D: George Babluani, Aurélien Recoing, Pascal Bongard u.a.
Der junge Georgier Sebastien hält sich und seine Familie in Frankreich mühsam mit Gelegenheitsjobs über Wasser. Als ihn der morphiumsüchtige Monsieur Godon damit beauftragt, das Dach seiner verfallenen Villa zu reparieren, belauscht Sebastien wie Godon über einen Brief spricht, der alle seine Geldprobleme beseitigen wird. Kurz nachdem der ominöse Brief eintrifft, stirbt Godon an einer Überdosis. Sebastien nimmt den Brief an sich und folgt den geheimnisvollen Anweisungen darin. Der Weg führt ihn in einen schwarz-weißen Albtraum in der Tradition Hitchcocks und des frühen Polanski.
Gela Babluanis Film gewann beim Sundance Film Festival und wurde als bestes Debüt in Venedig ausgezeichnet.
D: Oldrich Kaiser, Julia Jentsch, Ivan Barnev, Istvám Szabó u.a.
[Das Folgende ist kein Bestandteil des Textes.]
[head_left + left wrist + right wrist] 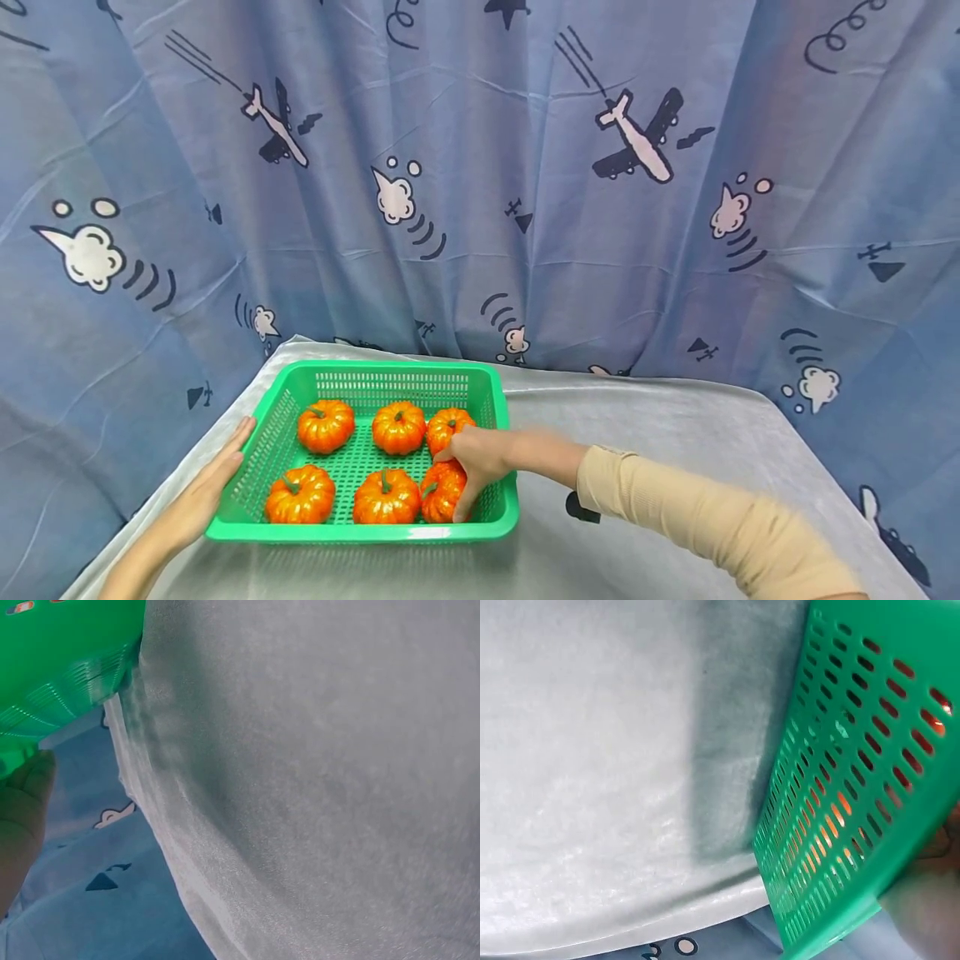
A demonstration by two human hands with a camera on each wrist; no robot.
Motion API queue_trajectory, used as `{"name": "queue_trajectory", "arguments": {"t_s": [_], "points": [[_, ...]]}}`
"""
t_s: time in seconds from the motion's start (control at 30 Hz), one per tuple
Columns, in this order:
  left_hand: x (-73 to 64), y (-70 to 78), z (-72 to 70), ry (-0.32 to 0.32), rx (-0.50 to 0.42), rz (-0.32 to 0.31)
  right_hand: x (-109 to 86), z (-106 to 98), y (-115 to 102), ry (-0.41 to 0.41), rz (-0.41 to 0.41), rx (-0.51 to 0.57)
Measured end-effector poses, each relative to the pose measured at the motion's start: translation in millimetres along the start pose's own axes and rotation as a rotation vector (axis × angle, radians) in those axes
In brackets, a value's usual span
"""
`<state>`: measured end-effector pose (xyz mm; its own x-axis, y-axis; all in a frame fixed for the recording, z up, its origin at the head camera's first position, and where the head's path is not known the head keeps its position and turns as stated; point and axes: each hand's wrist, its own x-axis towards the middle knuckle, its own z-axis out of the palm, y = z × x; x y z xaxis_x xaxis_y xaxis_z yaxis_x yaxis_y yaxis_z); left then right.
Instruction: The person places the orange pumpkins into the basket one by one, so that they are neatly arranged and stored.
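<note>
A green plastic basket [360, 532] holds several small shiny orange pumpkins, set in a back row and a front row. Along the basket's left rim, my left hand [206, 492] rests with fingers fairly straight; the left wrist view shows its fingertips against the green wall [67, 697]. My right hand [483, 454] reaches over the right rim and grips the front right pumpkin [441, 492], thumb on the near side and fingers on the far side. Just beyond those fingers sits the back right pumpkin [448, 425]. The right wrist view shows mostly the slotted basket side [855, 750].
Other pumpkins in the basket include the front middle one [386, 497] and the back left one [326, 426]. A pale grey cloth [637, 417] covers the table. Behind hangs a blue curtain [480, 208] with printed planes. A small black object [581, 508] shows below the right forearm.
</note>
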<state>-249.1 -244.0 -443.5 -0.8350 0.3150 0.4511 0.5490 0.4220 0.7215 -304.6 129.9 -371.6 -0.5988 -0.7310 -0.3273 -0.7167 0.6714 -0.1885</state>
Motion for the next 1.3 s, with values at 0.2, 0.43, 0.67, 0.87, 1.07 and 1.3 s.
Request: {"name": "queue_trajectory", "arguments": {"t_s": [0.2,0.43,0.67,0.87,1.07,1.3], "points": [[-0.3,-1.0,-0.6,0.000,-0.001,0.003,1.8,3.5,-4.6,0.015,0.006,-0.054],[-1.2,-1.7,0.4,0.000,-0.002,-0.003,3.4,7.2,-12.3,-0.050,0.114,-0.246],[-0.9,-3.0,-0.1,-0.004,-0.002,-0.005,7.1,13.8,-18.1,-0.076,0.171,-0.376],[1.5,-5.0,-1.6,-0.024,0.007,-0.003,12.6,16.2,-25.3,-0.123,0.239,-0.428],[4.6,-8.5,-4.6,-0.035,0.027,-0.006,9.6,-5.8,-26.6,-0.147,0.284,-0.402],[8.0,-12.9,-14.8,-0.102,0.088,-0.063,-43.5,-46.6,-2.2,0.235,0.084,0.064]]}}
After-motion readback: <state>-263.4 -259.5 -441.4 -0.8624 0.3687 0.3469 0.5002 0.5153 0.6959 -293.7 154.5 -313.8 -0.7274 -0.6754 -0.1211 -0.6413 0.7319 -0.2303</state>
Jan Dite ist ein kleiner Mann, aber er hat große Pläne. Der tschechische Provinzkellner will Millionär werden. Mit voller Naivität schlittert das Stehauf-Männchen durch die tschechische Geschichte des 20. Jahrhunderts. Er verliebt sich in die Sudetendeutsche Líza (Julia Jentsch). Deren fanatische Liebe zum Führer bringt ihn zuerst um seinen Job, nach Hitlers Einmarsch zu neuem Ruhm und nach dem Krieg zu Briefmarken im Wert von 15 Millionen. Als das kommunistische Regime an die Macht kommt will er dorthin, wo alle Millionäre ihr neues Zuhause gefunden haben: ins Gefängnis... Jiri Menzels Film basiert auf der gleichnamigen Romanvorlage von Bohumil Hrabal, und erzählt charmant und unverblümt die Geschichte eines kleinen Mannes.